- _Task data_:
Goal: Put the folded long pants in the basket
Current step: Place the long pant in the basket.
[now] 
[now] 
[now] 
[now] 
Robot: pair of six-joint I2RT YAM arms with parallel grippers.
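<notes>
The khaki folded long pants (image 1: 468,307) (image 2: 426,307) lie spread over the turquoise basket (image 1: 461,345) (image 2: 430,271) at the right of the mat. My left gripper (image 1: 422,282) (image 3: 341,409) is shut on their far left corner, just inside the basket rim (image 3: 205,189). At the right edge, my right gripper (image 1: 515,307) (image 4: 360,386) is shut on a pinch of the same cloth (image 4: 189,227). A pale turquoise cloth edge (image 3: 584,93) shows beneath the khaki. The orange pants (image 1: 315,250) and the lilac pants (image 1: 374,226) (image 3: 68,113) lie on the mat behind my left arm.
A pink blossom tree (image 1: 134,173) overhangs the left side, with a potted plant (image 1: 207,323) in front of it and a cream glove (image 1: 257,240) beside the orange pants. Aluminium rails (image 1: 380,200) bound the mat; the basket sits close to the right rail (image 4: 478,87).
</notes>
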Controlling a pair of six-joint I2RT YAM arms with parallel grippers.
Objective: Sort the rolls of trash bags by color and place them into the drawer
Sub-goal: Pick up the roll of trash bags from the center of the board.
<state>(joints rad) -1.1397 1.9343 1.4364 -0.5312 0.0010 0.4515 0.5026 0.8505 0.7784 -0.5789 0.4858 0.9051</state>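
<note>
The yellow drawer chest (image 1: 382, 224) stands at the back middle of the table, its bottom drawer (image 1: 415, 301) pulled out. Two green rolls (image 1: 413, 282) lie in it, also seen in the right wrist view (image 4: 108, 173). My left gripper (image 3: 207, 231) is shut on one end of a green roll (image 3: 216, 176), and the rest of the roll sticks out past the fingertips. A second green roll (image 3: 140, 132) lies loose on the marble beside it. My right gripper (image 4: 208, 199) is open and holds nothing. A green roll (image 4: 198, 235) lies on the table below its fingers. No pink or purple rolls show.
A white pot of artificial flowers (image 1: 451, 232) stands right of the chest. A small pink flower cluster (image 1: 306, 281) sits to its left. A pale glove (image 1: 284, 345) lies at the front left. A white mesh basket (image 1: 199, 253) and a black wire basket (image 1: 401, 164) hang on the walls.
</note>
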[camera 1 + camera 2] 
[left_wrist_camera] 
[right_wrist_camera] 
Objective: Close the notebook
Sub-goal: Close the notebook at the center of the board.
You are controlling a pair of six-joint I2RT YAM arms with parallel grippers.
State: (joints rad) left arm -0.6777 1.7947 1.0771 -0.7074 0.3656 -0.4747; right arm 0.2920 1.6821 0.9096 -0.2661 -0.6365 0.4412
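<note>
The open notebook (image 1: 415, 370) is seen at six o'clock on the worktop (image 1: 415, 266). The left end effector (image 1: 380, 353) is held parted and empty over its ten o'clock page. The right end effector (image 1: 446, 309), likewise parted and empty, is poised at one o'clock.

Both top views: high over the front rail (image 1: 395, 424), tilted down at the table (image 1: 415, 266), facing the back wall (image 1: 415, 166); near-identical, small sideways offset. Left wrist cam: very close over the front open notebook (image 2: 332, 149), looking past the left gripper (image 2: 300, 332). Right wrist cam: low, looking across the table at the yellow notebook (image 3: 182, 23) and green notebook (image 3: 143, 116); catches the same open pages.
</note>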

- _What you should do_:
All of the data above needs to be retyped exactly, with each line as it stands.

- _Solution below_:
Goal: Put the folded long pants in the basket
Current step: Place the long pant in the basket.
[now] 
[now] 
[now] 
[now] 
Robot: pair of six-joint I2RT YAM arms with parallel grippers.
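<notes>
The khaki folded long pants (image 1: 468,307) (image 2: 426,307) lie spread over the turquoise basket (image 1: 461,345) (image 2: 430,271) at the right of the mat. My left gripper (image 1: 422,282) (image 3: 341,409) is shut on their far left corner, just inside the basket rim (image 3: 205,189). At the right edge, my right gripper (image 1: 515,307) (image 4: 360,386) is shut on a pinch of the same cloth (image 4: 189,227). A pale turquoise cloth edge (image 3: 584,93) shows beneath the khaki. The orange pants (image 1: 315,250) and the lilac pants (image 1: 374,226) (image 3: 68,113) lie on the mat behind my left arm.
A pink blossom tree (image 1: 134,173) overhangs the left side, with a potted plant (image 1: 207,323) in front of it and a cream glove (image 1: 257,240) beside the orange pants. Aluminium rails (image 1: 380,200) bound the mat; the basket sits close to the right rail (image 4: 478,87).
</notes>
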Controlling a pair of six-joint I2RT YAM arms with parallel grippers.
Objective: Sort the rolls of trash bags by color and place them into the drawer
Sub-goal: Pick up the roll of trash bags from the center of the board.
<state>(joints rad) -1.1397 1.9343 1.4364 -0.5312 0.0010 0.4515 0.5026 0.8505 0.7784 -0.5789 0.4858 0.9051</state>
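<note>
The yellow drawer chest (image 1: 382, 224) stands at the back middle of the table, its bottom drawer (image 1: 415, 301) pulled out. Two green rolls (image 1: 413, 282) lie in it, also seen in the right wrist view (image 4: 108, 173). My left gripper (image 3: 207, 231) is shut on one end of a green roll (image 3: 216, 176), and the rest of the roll sticks out past the fingertips. A second green roll (image 3: 140, 132) lies loose on the marble beside it. My right gripper (image 4: 208, 199) is open and holds nothing. A green roll (image 4: 198, 235) lies on the table below its fingers. No pink or purple rolls show.
A white pot of artificial flowers (image 1: 451, 232) stands right of the chest. A small pink flower cluster (image 1: 306, 281) sits to its left. A pale glove (image 1: 284, 345) lies at the front left. A white mesh basket (image 1: 199, 253) and a black wire basket (image 1: 401, 164) hang on the walls.
</note>
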[camera 1 + camera 2] 
[left_wrist_camera] 
[right_wrist_camera] 
Objective: Close the notebook
Sub-goal: Close the notebook at the center of the board.
You are controlling a pair of six-joint I2RT YAM arms with parallel grippers.
State: (joints rad) left arm -0.6777 1.7947 1.0771 -0.7074 0.3656 -0.4747; right arm 0.2920 1.6821 0.9096 -0.2661 -0.6365 0.4412
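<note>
The open notebook (image 1: 415, 370) is seen at six o'clock on the worktop (image 1: 415, 266). The left end effector (image 1: 380, 353) is held parted and empty over its ten o'clock page. The right end effector (image 1: 446, 309), likewise parted and empty, is poised at one o'clock.

Both top views: high over the front rail (image 1: 395, 424), tilted down at the table (image 1: 415, 266), facing the back wall (image 1: 415, 166); near-identical, small sideways offset. Left wrist cam: very close over the front open notebook (image 2: 332, 149), looking past the left gripper (image 2: 300, 332). Right wrist cam: low, looking across the table at the yellow notebook (image 3: 182, 23) and green notebook (image 3: 143, 116); catches the same open pages.
</note>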

There is nothing further to this exercise.